WHAT YOU NEED TO DO> Report back every line from the entries below in which the word "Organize" occurs.

** Opening EXTRACTED RECORDS block **

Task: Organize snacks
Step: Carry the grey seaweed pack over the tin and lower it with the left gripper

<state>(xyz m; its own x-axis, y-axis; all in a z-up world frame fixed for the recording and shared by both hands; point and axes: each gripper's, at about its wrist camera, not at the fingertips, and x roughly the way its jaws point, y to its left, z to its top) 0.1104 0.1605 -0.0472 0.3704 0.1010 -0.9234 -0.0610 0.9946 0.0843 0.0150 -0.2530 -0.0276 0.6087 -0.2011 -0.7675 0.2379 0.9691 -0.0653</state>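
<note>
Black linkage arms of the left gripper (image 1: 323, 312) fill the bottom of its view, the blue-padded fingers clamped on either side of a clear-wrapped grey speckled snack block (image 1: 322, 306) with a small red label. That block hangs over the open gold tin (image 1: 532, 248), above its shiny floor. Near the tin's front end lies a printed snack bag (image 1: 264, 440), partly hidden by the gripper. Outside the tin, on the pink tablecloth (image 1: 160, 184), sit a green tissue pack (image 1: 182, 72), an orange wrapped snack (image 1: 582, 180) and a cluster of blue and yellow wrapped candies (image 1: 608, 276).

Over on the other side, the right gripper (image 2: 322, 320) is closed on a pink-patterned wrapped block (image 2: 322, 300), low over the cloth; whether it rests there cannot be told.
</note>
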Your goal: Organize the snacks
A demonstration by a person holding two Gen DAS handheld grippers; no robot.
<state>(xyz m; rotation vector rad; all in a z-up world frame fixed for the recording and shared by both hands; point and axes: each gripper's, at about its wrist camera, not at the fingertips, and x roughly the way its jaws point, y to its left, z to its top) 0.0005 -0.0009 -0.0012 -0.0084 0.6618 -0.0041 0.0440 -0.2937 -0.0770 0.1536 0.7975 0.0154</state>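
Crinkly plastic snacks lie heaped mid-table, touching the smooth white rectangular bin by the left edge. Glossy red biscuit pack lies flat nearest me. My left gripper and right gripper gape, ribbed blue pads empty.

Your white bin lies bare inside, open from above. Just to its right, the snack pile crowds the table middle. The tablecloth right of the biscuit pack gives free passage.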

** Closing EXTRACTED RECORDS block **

THE ANSWER>
Task: Organize snacks
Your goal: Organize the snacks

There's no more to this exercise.